What to do> The reply must contain exactly the lines below from the one with "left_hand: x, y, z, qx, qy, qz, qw" down to the one with "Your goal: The", both included, and nothing more; please omit the pictures.
┌─ Data extract
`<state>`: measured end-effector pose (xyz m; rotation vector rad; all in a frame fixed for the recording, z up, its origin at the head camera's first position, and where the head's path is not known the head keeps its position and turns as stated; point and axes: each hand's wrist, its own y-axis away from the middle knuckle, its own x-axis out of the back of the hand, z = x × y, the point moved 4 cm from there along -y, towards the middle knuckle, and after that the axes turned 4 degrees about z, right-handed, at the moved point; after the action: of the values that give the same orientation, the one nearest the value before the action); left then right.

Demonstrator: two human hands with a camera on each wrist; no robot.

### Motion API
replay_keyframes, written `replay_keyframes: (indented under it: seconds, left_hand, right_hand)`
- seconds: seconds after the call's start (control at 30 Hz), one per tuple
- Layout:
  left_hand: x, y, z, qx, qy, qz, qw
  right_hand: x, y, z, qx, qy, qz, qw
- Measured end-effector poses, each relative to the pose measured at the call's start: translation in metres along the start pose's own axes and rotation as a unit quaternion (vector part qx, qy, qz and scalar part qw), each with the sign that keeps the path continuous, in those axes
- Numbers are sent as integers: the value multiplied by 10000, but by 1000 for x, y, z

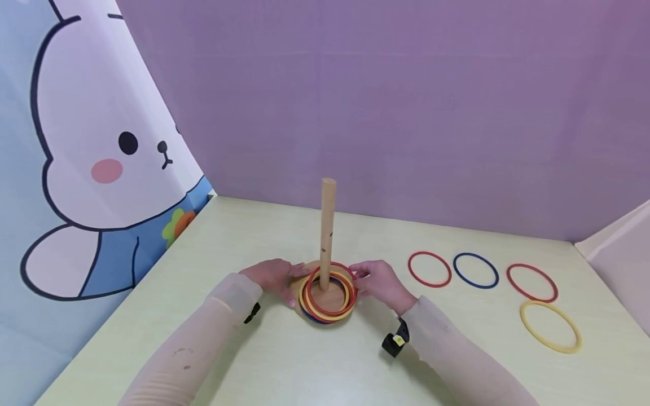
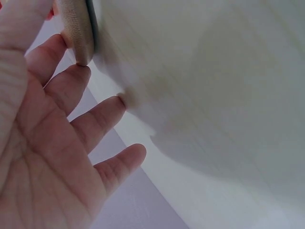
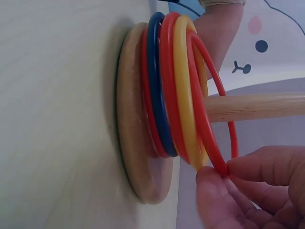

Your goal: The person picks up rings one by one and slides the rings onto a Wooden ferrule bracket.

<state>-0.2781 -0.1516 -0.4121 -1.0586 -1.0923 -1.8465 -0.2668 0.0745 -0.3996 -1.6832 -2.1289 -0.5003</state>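
A wooden peg [image 1: 327,231] stands upright on a round wooden base [image 3: 129,105], ringed by a loose stack of red, blue and yellow rings. Within that stack, a blue ring [image 3: 155,81] lies below a yellow ring [image 3: 182,86]. My right hand [image 1: 381,282] pinches the topmost red ring [image 3: 213,145] between thumb and finger; this ring is tilted, its near side at the fingertips, and still encircles the peg. My left hand [image 1: 273,276] rests at the left of the base, fingertips against its edge and fingers spread in the left wrist view.
To the right on the pale table [image 1: 264,361] lie a red ring [image 1: 431,286], a blue ring [image 1: 477,287], another red ring [image 1: 523,265] and a yellow ring [image 1: 565,351]. A purple cloth [image 1: 406,113] hangs behind the table, and a cartoon-printed sheet [image 1: 91,113] at the left.
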Motion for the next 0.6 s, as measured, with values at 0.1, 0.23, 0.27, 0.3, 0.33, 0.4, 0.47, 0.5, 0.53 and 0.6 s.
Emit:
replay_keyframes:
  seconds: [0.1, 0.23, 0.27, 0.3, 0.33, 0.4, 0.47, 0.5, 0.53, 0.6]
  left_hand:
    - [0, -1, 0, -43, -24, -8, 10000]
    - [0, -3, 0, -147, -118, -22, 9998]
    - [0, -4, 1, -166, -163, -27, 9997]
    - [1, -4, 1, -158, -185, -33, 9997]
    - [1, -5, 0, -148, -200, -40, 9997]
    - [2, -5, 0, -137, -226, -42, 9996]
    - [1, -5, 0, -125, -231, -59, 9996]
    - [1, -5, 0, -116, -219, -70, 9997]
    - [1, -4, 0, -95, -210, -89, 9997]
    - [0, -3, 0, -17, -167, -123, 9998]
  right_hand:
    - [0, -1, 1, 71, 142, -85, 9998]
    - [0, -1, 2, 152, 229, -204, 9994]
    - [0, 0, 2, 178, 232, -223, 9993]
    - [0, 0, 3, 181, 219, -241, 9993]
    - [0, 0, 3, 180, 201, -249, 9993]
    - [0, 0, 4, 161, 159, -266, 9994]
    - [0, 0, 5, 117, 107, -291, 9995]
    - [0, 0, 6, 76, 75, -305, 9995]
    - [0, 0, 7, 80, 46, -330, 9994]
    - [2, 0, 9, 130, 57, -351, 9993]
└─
Result>
  left_hand: x, y, z, qx, qy, qz, qw
  right_hand: x, y, z, qx, qy, qz, qw
- Measured end-effector poses, each relative to the pose measured at the call's start: translation in metres along the start pose's own axes and rotation as a unit quaternion (vector part qx, qy, qz and scalar part qw), each with the sign that keeps the path continuous, in those axes
- Numbers are sent as integers: the value multiplied by 10000, but by 1000 for x, y, z


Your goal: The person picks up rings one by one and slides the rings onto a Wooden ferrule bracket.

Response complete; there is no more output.